Published online by Cambridge University Press: 28 May 2006
Perception bulks large in Reid's published writings. Nearly all of the Inquiry into the Human Mind is devoted to it, with chapters allotted to each of the senses of Smelling, Hearing, Tasting, Touch, and Seeing. And in the Essays on the Intellectual Powers of Man, by far the longest essay is Essay II, “Of the Powers we Have by Means of our External Senses” The main theme of this chapter is Reid's attack on the reigning “way of ideas” and his attempt to put in its place a direct realist theory of perception. Also covered are Reid's distinction between sensation and perception, his views on primary and secondary qualities, his nativism about our conceptions of hardness and extension, and his treatment of the phenomenon of acquired perception.

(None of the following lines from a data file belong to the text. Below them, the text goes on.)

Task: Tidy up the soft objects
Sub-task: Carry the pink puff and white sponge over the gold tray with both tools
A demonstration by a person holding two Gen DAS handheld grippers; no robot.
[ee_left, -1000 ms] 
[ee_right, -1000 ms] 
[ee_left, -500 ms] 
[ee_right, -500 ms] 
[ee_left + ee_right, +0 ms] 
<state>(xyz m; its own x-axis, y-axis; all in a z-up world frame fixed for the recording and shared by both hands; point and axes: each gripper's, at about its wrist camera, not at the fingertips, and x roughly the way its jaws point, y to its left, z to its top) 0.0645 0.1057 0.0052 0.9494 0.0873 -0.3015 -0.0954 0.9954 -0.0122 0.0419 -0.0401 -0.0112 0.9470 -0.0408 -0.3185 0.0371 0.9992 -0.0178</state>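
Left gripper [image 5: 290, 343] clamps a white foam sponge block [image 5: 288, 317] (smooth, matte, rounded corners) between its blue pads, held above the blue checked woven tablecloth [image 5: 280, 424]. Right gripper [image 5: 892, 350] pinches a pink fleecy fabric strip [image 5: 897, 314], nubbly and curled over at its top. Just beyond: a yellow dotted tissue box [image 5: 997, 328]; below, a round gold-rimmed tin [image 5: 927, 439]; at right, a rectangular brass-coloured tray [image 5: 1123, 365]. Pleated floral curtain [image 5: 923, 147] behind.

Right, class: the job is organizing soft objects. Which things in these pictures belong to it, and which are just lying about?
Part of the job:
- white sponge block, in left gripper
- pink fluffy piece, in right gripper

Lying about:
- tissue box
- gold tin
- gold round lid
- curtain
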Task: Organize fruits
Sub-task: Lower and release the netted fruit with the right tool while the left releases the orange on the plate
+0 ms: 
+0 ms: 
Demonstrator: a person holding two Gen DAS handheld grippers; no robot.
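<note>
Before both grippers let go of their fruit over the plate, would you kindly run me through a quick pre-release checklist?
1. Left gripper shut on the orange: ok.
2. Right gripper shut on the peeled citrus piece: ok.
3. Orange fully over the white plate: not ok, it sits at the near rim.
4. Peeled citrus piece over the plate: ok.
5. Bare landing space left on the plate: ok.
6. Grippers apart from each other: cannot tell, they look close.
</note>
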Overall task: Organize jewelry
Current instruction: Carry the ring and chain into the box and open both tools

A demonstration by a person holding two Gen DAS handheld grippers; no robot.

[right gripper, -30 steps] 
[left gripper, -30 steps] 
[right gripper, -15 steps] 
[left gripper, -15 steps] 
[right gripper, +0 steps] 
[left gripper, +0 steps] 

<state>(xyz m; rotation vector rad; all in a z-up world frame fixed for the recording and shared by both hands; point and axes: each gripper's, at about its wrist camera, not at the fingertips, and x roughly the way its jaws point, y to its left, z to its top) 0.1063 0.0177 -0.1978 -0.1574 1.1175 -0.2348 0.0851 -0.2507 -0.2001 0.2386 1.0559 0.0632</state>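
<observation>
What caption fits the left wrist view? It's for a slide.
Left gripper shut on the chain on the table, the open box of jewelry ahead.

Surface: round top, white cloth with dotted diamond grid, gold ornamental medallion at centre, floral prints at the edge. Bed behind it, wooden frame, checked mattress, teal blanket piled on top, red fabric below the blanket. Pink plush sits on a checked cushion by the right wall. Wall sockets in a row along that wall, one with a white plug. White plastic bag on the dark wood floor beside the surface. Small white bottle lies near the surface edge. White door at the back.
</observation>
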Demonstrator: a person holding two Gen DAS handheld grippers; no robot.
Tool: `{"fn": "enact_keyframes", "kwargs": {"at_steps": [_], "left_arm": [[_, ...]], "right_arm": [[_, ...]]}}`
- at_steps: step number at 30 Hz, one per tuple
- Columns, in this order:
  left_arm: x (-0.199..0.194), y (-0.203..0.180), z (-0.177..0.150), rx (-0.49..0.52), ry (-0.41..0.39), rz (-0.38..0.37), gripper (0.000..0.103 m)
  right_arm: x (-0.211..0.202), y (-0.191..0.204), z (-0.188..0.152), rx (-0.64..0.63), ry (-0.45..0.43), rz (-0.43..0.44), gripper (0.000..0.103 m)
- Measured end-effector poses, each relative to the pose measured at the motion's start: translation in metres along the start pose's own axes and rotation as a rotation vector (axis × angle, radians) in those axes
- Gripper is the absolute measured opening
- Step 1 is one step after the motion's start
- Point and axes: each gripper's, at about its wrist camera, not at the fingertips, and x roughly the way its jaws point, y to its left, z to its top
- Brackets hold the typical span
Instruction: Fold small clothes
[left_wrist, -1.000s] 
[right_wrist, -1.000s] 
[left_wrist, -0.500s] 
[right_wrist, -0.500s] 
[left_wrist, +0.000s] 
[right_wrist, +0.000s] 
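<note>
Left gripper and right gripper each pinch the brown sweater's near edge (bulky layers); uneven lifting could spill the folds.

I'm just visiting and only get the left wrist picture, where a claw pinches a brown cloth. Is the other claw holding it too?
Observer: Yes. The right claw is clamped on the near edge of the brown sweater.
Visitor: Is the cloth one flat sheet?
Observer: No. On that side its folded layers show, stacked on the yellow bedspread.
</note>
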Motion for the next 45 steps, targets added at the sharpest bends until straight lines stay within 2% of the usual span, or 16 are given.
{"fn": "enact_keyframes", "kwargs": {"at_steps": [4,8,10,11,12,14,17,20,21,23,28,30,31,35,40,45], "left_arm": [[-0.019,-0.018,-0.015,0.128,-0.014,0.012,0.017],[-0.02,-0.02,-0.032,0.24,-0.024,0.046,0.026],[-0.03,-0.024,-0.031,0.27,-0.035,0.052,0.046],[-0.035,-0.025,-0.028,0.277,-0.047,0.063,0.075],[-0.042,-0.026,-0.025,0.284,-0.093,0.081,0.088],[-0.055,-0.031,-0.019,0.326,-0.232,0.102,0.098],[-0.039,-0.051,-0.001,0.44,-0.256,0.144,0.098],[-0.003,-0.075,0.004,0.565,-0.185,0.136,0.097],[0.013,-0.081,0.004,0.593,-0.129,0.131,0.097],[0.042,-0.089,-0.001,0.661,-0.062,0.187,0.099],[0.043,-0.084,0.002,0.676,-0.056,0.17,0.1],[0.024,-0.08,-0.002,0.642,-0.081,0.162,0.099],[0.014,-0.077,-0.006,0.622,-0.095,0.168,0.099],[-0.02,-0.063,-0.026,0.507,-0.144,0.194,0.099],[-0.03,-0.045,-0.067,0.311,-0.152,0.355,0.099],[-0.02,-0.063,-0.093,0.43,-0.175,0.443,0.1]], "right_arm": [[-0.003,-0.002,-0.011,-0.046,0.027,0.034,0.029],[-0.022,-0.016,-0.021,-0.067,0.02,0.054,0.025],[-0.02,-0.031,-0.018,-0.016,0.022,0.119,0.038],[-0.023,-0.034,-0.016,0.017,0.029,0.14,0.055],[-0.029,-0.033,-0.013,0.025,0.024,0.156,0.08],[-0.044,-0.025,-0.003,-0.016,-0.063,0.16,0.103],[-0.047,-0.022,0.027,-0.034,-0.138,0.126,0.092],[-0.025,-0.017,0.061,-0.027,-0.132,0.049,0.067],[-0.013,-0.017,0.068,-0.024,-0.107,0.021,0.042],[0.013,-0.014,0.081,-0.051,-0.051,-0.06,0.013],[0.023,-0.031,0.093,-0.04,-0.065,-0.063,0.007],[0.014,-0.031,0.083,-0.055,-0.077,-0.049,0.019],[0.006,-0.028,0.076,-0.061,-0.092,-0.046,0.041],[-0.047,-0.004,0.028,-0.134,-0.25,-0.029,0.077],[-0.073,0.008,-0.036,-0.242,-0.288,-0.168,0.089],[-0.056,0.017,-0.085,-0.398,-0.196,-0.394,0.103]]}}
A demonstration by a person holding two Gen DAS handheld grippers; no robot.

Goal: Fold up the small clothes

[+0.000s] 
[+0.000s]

I. CRITIQUE OF THE THEORY OF IDEAS
Almost alone among the great modern philosophers, Reid sought to uphold a direct realist theory of perception. He repudiated the theory of ideas, the central tenet of which is that the object immediately present to the mind is never an external thing, but only an internal image, sense datum, representation, or (to use the most common eighteenth-century term) idea. Ideas were conceived of as mental entities that existed only as long as there was awareness of them. Some proponents of the theory of ideas (such as Descartes and Locke) were realists, conceiving of physical objects as things distinct from ideas that cause ideas of them to arise in our minds.